Pattern matching using the single tilde for LIKE/NOT LIKE (no quotes)[edit]

With full-text search enabled, LIKE/NOT LIKE queries using the tilde (~ / !~) operator will no longer behave the same way. Special features that deviate from standard behaviour include:

  • Spaces are treated as delimiters that subdivide a string into individual words or 'tokens', making it easier to match on them. If a space is required as part of the match, use phrase matching instead, as illustrated below.
  • This approach does away with the need for wildcards if you need to match full words, e.g. [[Has text::~contradiction]].
  • Depending on the kind of language support provided, certain 'stopwords', or words that may be considered too common or functional to be meaningful, are not indexed. For example, our example contains the adverb "probably", apparently a stopword because a query condition like [[Has text::~probably]] returns nothing. For documentation on stopwords, see that published by MariaDB and MySQL. Additional stopword detection is done with the onoi/tesa library.
  • It allows for case-insensitive searches, e.g. [[Has text::~conTradiCtIon]].
  • To an extent, it also allows for diacritic-insensitive searches.
Example

Where the standard search requires you to use explicit OR statements, as in

[[Category:Semantic MediaWiki documentation]] [[Has text::~*ontradiction]] OR [[Category:Semantic MediaWiki documentation]] [[Has text::~differenc*]]

you can now write:

[[Category:Semantic MediaWiki documentation]] [[Has text::~*ontradiction differenc*]]

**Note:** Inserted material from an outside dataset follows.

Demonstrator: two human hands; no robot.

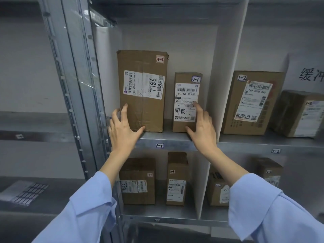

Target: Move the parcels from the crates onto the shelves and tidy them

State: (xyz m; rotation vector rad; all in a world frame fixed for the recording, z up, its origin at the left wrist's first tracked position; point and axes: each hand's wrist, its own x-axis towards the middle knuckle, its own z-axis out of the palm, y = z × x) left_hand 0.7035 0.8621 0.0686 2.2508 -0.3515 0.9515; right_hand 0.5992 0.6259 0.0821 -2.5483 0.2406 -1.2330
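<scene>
Head view: tall parcel (142, 92) is standing upright at the left of the upper shelf (168, 138), in the compartment tagged 1-1 (159, 145). Small parcel (186, 102) is standing upright just right of it, a narrow gap showing between them, both with labels facing out.

Left hand (122, 130) is reaching up to the tall parcel's lower left corner. Its fingers (124, 111) are lying spread and nearly straight, the index on the front face, the others by the left edge, the thumb touching the bottom front edge. It is not gripping anything, only pressing flat.

Right hand (203, 130) is resting against the small parcel's lower right. Its fingers are spread wide, the index tip lying on the white label and the thumb touching the bottom front edge. It is not clasping anything.

Light blue sleeves (84, 211) are covering both forearms.

White divider (226, 85) is closing the compartment on the right. Beyond it a brown parcel marked 1-2 (250, 104) is leaning slightly, with a dark wrapped parcel (298, 114) to its right.

On the lower shelf (157, 217) four more brown parcels are standing: two under the 1-1 compartment (138, 181) and two right of the divider (217, 188).

Sticker sheet (24, 192) is lying on the grey shelf far left.
</scene>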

(Click the link to see it in action)

Limitations and side-effects
  • For MATCH operations, some words/tokens are ignored by the indexer. While it is a matter of efficiency and reducing pollution, it may come at the expense of leaving out meaningful words that are shorter in length. We already mentioned stopword detection, but another reason may be the configurable minimum word/token length, which is 3 by default. Try this condition: [[Has text::~law]]
  • Wildcard searches:
    • Because of tokenization, it is not possible to match only the full string at its beginning or end. All 'tokens' are evaluated.
    • While you can use the asterisk wildcard at either the beginning or end of a word, you may not get any results if you place one on either side (e.g. [[Has text::~*ontradicti*]]) or somewhere in between (e.g. [[Has text::~co*tradiction]]). Note that this does work over on the Sandbox wiki.
    • This being an experimental feature, not all combinations are guaranteed to work. On this wiki, for instance, [[Has text::~contradictio* suberat*]] works, returning results from two different pages, but [[Has text::~contradictio* *uberate]] omits a result. What does work is [[Has text::~*ontradiction differenc*]], in which case the matches come from the same property value.

Phrase matching using double quotes[edit]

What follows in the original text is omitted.